§ **What this task involves**:
The listing below should be printed again word for word, without any images.

§ **Supplied information**:
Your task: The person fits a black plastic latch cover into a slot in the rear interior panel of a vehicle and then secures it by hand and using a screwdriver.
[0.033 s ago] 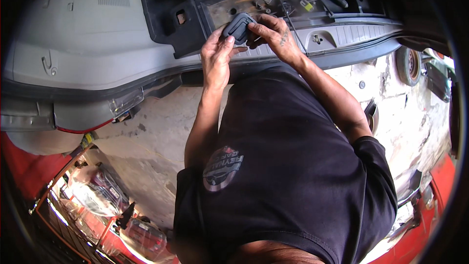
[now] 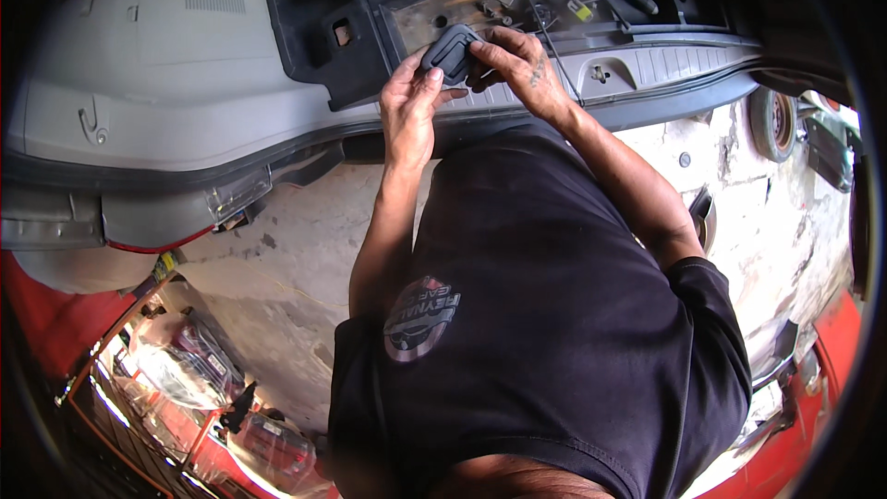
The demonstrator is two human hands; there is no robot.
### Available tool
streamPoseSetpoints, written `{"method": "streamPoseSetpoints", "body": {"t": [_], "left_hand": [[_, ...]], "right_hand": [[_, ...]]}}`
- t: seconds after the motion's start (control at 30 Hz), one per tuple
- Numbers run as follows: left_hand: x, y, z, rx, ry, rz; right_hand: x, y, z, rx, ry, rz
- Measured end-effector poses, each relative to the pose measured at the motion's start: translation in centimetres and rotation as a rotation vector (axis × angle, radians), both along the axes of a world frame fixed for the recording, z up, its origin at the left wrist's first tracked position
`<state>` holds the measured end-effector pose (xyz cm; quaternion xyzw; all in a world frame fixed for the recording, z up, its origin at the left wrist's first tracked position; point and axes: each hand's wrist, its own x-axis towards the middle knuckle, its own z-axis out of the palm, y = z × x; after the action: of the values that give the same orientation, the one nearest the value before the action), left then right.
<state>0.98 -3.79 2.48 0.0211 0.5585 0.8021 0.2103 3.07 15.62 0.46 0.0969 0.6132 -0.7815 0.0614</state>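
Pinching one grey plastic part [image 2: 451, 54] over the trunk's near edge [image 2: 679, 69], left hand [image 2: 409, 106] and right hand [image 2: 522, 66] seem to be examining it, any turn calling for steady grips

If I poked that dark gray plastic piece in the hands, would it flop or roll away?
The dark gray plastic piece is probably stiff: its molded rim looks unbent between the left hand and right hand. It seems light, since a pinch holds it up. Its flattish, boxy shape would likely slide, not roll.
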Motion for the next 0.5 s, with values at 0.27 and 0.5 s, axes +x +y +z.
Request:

§ **Answer**:
Your task: The person fits a black plastic latch cover into a slot in the rear interior panel of a vehicle and then secures it by hand and using a screwdriver.
[0.033 s ago] 
[now] 
The demonstrator is two human hands; there is no robot.
### Available tool
streamPoseSetpoints, written `{"method": "streamPoseSetpoints", "body": {"t": [_], "left_hand": [[_, ...]], "right_hand": [[_, ...]]}}`
- t: seconds after the motion's start (control at 30 Hz), one per tuple
- Numbers run as follows: left_hand: x, y, z, rx, ry, rz; right_hand: x, y, z, rx, ry, rz
- Measured end-effector poses, each relative to the pose measured at the motion's start: translation in centimetres and rotation as a rotation vector (axis × angle, radians), both along the axes of a world frame fixed for the recording, z up, its origin at the left wrist's first tracked position
`<state>` holds the measured end-effector pose (xyz cm; quaternion xyzw; all in a world frame fixed for the recording, z up, its origin at the left wrist's first tracked position; point and axes: each hand's wrist, its own x-axis towards the middle knuckle, its own z-axis out of the palm, y = z × x; after the action: of the values that give the same orientation, the one nearest the value before the action), left then right.
<state>0.98 -3.79 2.48 0.0211 0.5585 0.8021 0.2103 3.07 15.62 0.46 0.0969 0.6132 -0.7815 0.0614</state>
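Pinching one grey plastic part [image 2: 451, 54] over the trunk's near edge [image 2: 679, 69], left hand [image 2: 409, 106] and right hand [image 2: 522, 66] seem to be examining it, any turn calling for steady grips

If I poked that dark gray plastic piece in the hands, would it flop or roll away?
The dark gray plastic piece is probably stiff: its molded rim looks unbent between the left hand and right hand. It seems light, since a pinch holds it up. Its flattish, boxy shape would likely slide, not roll.
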Motion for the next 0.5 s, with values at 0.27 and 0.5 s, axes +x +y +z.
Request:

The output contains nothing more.